Preserving mechanical integrity through the entire plating process
Hydrogen embrittlement is a metallurgical phenomenon where hydrogen absorbed during electroplating penetrates the crystal lattice of high-strength steel, reducing its ductility and potentially causing catastrophic delayed fracture under load. High-strength fasteners and springs — particularly those above 1000 MPa tensile strength — are critically vulnerable. This is a primary concern for automotive and aerospace supply chains.

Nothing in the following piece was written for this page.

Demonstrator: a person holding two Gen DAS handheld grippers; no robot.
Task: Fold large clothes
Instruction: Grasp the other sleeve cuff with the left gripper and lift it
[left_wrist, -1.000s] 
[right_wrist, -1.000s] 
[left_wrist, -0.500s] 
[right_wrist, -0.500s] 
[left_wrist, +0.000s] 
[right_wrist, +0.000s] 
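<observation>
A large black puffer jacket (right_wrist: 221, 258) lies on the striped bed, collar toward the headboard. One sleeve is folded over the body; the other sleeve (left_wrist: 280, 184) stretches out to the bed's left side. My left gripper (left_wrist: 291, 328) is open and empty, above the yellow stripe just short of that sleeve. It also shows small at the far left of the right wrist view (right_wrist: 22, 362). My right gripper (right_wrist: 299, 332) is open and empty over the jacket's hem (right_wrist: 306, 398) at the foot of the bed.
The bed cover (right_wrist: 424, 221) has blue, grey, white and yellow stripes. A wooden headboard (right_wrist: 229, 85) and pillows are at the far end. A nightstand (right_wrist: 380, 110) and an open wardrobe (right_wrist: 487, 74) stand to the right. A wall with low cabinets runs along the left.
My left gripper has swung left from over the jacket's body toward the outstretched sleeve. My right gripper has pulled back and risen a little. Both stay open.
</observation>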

Our process controls are designed to minimise hydrogen absorption during plating. Where required, we perform post-plate baking (hydrogen embrittlement relief) at controlled temperatures and durations per ASTM B849 and equivalent OEM specifications. Components are then mechanically tested to verify structural integrity is fully preserved.
Key benefitsControlled H₂ absorption
Optimised plating parameters minimise hydrogen generation at the cathode, reducing absorption risk at source.
Post-plate baking
Baking per ASTM B849 within 4 hours of plating drives out absorbed hydrogen before it causes delayed fracture.
Mechanical verification
Torque and tensile testing after baking confirms mechanical integrity is preserved to OEM specification.
High-strength steel expertise
Experience plating steels above 1000 MPa and hardness above 39 HRC — the most embrittlement-sensitive substrates.
During electroplating, hydrogen ions generated at the cathode can be absorbed into the steel substrate. In high-strength steels, this hydrogen diffuses to grain boundaries and reduces ductility — causing delayed fracture under tensile stress, sometimes hours or days after plating.
High-strength steels above 1000 MPa tensile strength or 39 HRC hardness are most vulnerable — fasteners (bolts, studs, nuts), springs, retaining clips, and structural components. Safety-critical automotive fasteners are the primary concern.
We apply controlled plating conditions to minimise hydrogen generation, followed by post-plate baking within four hours of plating completion. Baking temperature and duration follow ASTM B849 and customer-specific OEM specifications. Mechanical testing is performed post-bake to confirm conformance.